_Directions_
Keeping every word and mark, copy all of the data.

......

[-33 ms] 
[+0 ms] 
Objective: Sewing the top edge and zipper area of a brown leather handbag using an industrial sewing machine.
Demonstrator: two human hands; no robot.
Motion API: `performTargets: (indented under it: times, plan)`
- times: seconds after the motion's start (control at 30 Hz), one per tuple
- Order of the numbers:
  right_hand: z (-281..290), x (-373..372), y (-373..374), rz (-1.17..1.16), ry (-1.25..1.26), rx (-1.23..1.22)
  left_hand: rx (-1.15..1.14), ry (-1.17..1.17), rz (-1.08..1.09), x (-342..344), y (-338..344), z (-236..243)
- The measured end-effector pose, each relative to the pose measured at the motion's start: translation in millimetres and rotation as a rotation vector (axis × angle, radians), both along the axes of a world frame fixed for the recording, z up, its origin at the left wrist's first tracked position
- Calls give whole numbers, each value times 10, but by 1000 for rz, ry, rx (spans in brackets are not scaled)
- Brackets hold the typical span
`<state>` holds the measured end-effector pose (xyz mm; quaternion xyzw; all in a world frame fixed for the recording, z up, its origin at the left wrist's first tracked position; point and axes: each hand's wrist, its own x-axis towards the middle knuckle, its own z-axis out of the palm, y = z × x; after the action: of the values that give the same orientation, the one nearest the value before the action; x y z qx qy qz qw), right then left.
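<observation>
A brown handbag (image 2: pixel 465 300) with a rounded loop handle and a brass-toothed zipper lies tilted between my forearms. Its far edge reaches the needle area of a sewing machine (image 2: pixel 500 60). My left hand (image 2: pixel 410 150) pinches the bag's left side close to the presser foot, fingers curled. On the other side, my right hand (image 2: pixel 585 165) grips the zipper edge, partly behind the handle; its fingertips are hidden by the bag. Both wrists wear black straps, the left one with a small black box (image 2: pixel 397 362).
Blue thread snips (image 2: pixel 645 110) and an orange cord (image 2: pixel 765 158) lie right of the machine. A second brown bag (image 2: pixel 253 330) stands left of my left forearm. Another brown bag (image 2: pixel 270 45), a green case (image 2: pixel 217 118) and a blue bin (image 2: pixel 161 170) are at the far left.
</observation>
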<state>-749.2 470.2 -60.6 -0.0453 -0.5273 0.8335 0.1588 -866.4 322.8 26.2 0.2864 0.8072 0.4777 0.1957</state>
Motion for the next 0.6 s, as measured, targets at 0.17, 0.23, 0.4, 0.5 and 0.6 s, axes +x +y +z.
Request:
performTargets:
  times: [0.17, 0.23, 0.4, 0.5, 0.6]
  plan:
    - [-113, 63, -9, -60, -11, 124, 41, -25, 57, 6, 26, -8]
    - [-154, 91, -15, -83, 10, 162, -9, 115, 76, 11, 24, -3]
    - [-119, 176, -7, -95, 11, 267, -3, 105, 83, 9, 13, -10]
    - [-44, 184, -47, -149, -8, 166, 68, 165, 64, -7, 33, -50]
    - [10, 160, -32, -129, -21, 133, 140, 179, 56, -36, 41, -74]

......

_Result of the exercise_
[-33 ms] 
[+0 ms] 
Objective: Sewing the top edge and zipper area of a brown leather handbag using an industrial sewing machine.
Demonstrator: two human hands; no robot.
Motion API: `performTargets: (indented under it: times, plan)`
- times: seconds after the motion's start (control at 30 Hz), one per tuple
- Order of the numbers:
  right_hand: z (-281..290), x (-373..372), y (-373..374), rz (-1.17..1.16), ry (-1.25..1.26), rx (-1.23..1.22)
  left_hand: rx (-1.15..1.14), ry (-1.17..1.17), rz (-1.08..1.09), x (-342..344), y (-338..344), z (-236..243)
- The measured end-effector pose, each relative to the pose measured at the motion's start: translation in millimetres and rotation as a rotation vector (axis × angle, radians), both along the axes of a world frame fixed for the recording, z up, its origin at the left wrist's first tracked position
- Calls give whole numbers, each value times 10, but by 1000 for rz, ry, rx (spans in brackets are not scaled)
- Brackets hold the typical span
`<state>` holds the measured end-effector pose (xyz mm; quaternion xyzw; all in a world frame fixed for the recording, z up, its origin at the left wrist's first tracked position; point and axes: each hand's wrist, its own x-axis towards the middle knuckle, its own z-axis out of the palm, y = z × x; after the action: of the values that give the same orientation, the one nearest the value before the action; x y z qx qy qz qw), right then left.
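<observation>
A brown handbag (image 2: pixel 465 300) with a rounded loop handle and a brass-toothed zipper lies tilted between my forearms. Its far edge reaches the needle area of a sewing machine (image 2: pixel 500 60). My left hand (image 2: pixel 410 150) pinches the bag's left side close to the presser foot, fingers curled. On the other side, my right hand (image 2: pixel 585 165) grips the zipper edge, partly behind the handle; its fingertips are hidden by the bag. Both wrists wear black straps, the left one with a small black box (image 2: pixel 397 362).
Blue thread snips (image 2: pixel 645 110) and an orange cord (image 2: pixel 765 158) lie right of the machine. A second brown bag (image 2: pixel 253 330) stands left of my left forearm. Another brown bag (image 2: pixel 270 45), a green case (image 2: pixel 217 118) and a blue bin (image 2: pixel 161 170) are at the far left.
</observation>
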<state>-749.2 470.2 -60.6 -0.0453 -0.5273 0.8335 0.1588 -866.4 322.8 26.2 0.2864 0.8072 0.4777 0.1957</state>
Motion for the next 0.6 s, as measured, targets at 0.17, 0.23, 0.4, 0.5 and 0.6 s, axes +x +y +z.
Request:
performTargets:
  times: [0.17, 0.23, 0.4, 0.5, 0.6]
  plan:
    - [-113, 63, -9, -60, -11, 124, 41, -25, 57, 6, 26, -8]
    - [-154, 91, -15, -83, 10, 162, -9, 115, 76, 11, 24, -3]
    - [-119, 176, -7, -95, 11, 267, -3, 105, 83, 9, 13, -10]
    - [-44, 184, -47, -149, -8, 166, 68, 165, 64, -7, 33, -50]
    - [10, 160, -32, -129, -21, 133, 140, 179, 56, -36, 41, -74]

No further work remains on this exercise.